Glenda Jackson has worked extensively in film, television, and theater, and served in the British Parliament. She’s nabbed two Oscars (“Women in Love” and “A Touch of Class”), two Emmy Awards (both for “Elizabeth R”), and a Tony (“Three Tall Women”). Currently, Jackson is taking on one of theater’s most iconic roles: King Lear. She’s portraying the titular character, a mentally deteriorating monarch, in Sam Gold’s Broadway rendition.
Clocking in at 3.5 hours, “King Lear” requires eight performances per week — with over 700 lines a performance — from Jackson. For many actors, playing King Lear is the challenge of their career, yet this Jackson’s second go-around. She previously toplined Deborah Warner’s 2016 production of “King Lear” at London’s Old Vic.
Women and Hollywood spoke to the CBE recipient during some much-deserved time off about how she came to the role of King Lear, her thoughts on how women are faring in theater, and what it’s like to share the stage with women such as Ruth Wilson, Elizabeth Marvel, Jayne Houdyshell, and Aisling O’Sullivan.
“King Lear” is playing at the Cort Theatre through July 7.
This interview has been condensed and edited.
W&H: You took a break from acting before returning to the stage a few years ago. Do you find things changing for women in the theater?
GJ: Not at all, no. I mean that in the sense that contemporary writers still don’t find women interesting. Women are rarely ever the central dramatic engine of a play. We’re there as an adjunct but never the focus of the play. I find that bizarre, although I wouldn’t argue that women universally are equal by any means.
But doors have opened for us and opportunities are being presented to us — I just find it unbelievable that contemporary writers still don’t find women interesting.
W&H: Are you finding more women behind the scenes in directorial or writing positions?
GJ: Both, yes. They’re always there not as writers or directors but as representatives of women. It’s merely the case that if a woman is successful, she’s the exception that proves the rule. If she fails, we’re all useless.
W&H: Does your old world of politics ever interact with your world of theater?
GJ: The only advantage I experienced in Parliament was the advantage of public speaking. Years ago, surveys conducted here in America stated that the thing we fear most after death is public speaking. Fortunately, that didn’t give me any heart tremors.
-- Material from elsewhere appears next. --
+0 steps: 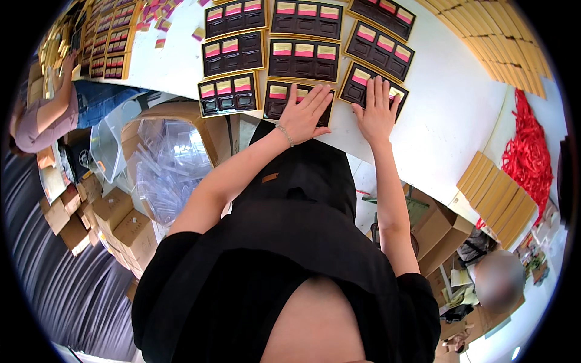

W&H: When was the first time you were exposed to Shakespeare’s “King Lear”?
GJ: I first did “King Lear” at the Old Vic in London in 2016, but my first real exposure was through a great friend of mine, a wonderful Spanish actress called Núria Espert. She played Lear in Barcelona and I went to see her in it. She said to me, “Why don’t you do it?” I said, “Don’t be absurd, they’ll never let me play him in England.” But then the Old Vic approached me to do a play and we agreed that I should do Lear, and that’s how it came about.
W&H: Traditionally, “King Lear” is a very patriarchal play. It’s interesting that it’s now back in 2019 in the dawn of the #MeToo movement.
GJ: I think that the battle has already been won. Essentially, a group of women in England formed a company [at The Donmar Warehouse] where they started doing all the Shakespeare histories with all women in the cast. It was hugely successful, and they were, of course, very good indeed. So, I do think that part of the battle is over.
W&H: Do you think that your own gender impacts how you approach the character of Lear?
GJ: I wouldn’t know because I’m a woman. It doesn’t seem to matter. What I do find most useful, from a personal point of view as a former member of Parliament, is that I went into old people’s homes and day centers, things of that nature. It was then that I discovered that one of the most interesting things about aging is that we are all living longer. The longer we live, those absolute boundaries that define gender begin to crumble and get foggy, both sides of it. I find that very useful.
What is still crap is that contemporary dramatists still don’t find women interesting.
W&H: The London production was directed by Deborah Warner and this play is directed by Sam Gold. Do you feel a difference in its interpretation?
GJ: The play is a great play. Shakespeare is the most contemporary writer around. There are tropes in this play that are being experienced even as we speak now. The difference always is that you’re working with a different group of actors. There’s obviously a difference there.
W&H: Yes, you are surrounded by so much female talent in this show. What has that experience been like for you?
GJ: It’s great because women are rarely ever the dramatic engine. If there is a good women’s part, and you’ve got it, you don’t get to work with other good actresses. That was one of the great pluses of doing “Three Tall Women” [alongside Laurie Metcalf and Alison Pill] — it’s one of the great pluses of doing this.
W&H: You’ve had such an extraordinary career. What stands out when you look both back and ahead?
GJ: I’ve been extraordinarily lucky in what is a vastly over-crowded, under-served profession, certainly for women, in the work that I’ve done and the people I’ve worked with.